Science Forums 2

Turtle · 05-20-2009

Quote:

Originally Posted by CraigD

The mechanics of this kind of problem – fundamentally, a work problem - are pretty simple.

The energy available in a 1 kg mass at a height of 0.1 m is about $W = 1 \,\mbox{kg} \cdot 9.8 \,\mbox{m/s/s} \cdot 0.1 \,\mbox{m} = 0.98 \,\mbox{J}$

This must equal the work of the car moving distance $d$ with a force of friction $f$ , so $W = d \cdot f$ .

Rearranging, $d = \frac{W}{f}$

So, if we measure the rolling resistance of the loaded car – say by pulling it with a scale – and the mechanical resistance of its various pulleys – a tougher measurement, but in principle doable with scales – add them together to get the total resistance $f$ , and divide our 0.98 J energy by it, we get the distance it should travel.

For example, if the total resistance is 0.1 N, we expect it to travel about 9.8 m.

Notice that how fast it goes, or how much of the distance it coasts after the weight has dropped its full distance, doesn’t effect the total distance traveled, except that $f$ is likely to be higher for higher rolling speeds, and less when coasting (the pulleys etc. won’t be contributing as much drag then). It also doesn’t matter how the car converts the gravitational potential energy of the weight into work for moving the car, except that some schemes will have more or less friction than others, affecting $f$ .

Also notice that, as $f$ won’t be truely constant, a more precise calculation would be more complicated. However, with most low-speed, every-day smooth-surface rolling machines, rolling resistance is nearly constant regardless of speed, so the simple calculation above is likely to be adequate.

I recall the instructions the student posted here commented that the "best" cars go about 10 m; guess we shoulda got a clue eh!?.

So much for my cone axle as an advantage for this project.

So we really have an engineering problem in the reduction of friction.
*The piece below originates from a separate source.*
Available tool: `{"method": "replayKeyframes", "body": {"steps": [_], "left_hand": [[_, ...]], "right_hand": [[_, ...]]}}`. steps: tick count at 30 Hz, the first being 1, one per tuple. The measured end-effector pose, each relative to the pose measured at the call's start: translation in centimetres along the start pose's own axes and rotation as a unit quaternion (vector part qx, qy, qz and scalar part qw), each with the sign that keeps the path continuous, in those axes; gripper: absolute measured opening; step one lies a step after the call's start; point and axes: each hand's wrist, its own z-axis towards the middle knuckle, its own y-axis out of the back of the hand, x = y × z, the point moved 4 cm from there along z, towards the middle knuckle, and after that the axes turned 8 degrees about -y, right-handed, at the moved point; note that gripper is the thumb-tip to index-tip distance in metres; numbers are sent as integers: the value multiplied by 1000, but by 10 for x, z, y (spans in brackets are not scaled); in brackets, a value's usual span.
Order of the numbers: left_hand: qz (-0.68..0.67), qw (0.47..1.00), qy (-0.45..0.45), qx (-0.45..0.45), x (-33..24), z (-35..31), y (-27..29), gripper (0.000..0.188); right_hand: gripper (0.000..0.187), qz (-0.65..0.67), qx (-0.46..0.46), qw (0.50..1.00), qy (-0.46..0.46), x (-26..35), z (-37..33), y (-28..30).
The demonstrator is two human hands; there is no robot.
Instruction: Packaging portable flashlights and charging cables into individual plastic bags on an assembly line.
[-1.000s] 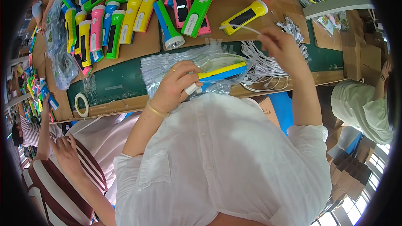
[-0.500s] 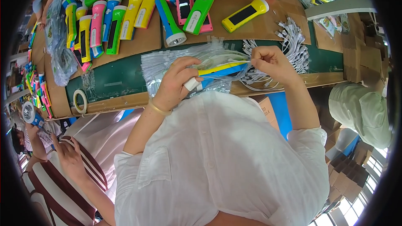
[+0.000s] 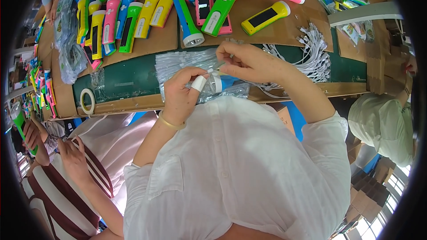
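In front of my chest a blue flashlight with a clear lens end (image 3: 216,83) lies low over the table edge, in what looks like clear plastic wrapping. My left hand (image 3: 181,95) is closed at its lens end, thumb and fingers pinching the plastic bag; one finger wears a white wrap (image 3: 199,83). From the right, my right hand (image 3: 251,62) reaches across above the flashlight. Its fingertips are pinched together beside the left fingers, at the bag's edge, and it hides most of the flashlight's body. Under both hands spreads a stack of clear plastic bags (image 3: 168,64).
Many colourful flashlights (image 3: 222,9) lie on cardboard beyond the green tabletop (image 3: 133,73). White cables (image 3: 311,58) are bunched at right. A tape roll (image 3: 87,101) stands at the left edge. A co-worker's hand (image 3: 74,158) is at left; another person sits at right.
My right hand has moved left from the flashlight's far end to beside my left fingers. The flashlight has turned, showing its lens end. At left, a co-worker's blue flashlight has given way to a green one.
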Motion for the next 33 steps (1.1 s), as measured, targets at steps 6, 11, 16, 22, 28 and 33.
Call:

Back to lube then, and in addition, care in precisely aligning the wheels on the axles and the axles on the vehicle so they run true and don't wobble around adding friction.
Maybe having the weight on a teeter-totter instead of using a pulley, and an axle string on the other end of the teeter-totter would attach to the drive axle and take out the friction in the system of a string on a pulley? Plus, a teeter-totter would remove the problem of the weight swinging.

One thing I'd like to see on these project threads, is a follow up from the student posters after the project is completed. What worked? What didn't work? Did you use any infomation other posters provided? What would you do different if you had it to do again?

That's a wrap.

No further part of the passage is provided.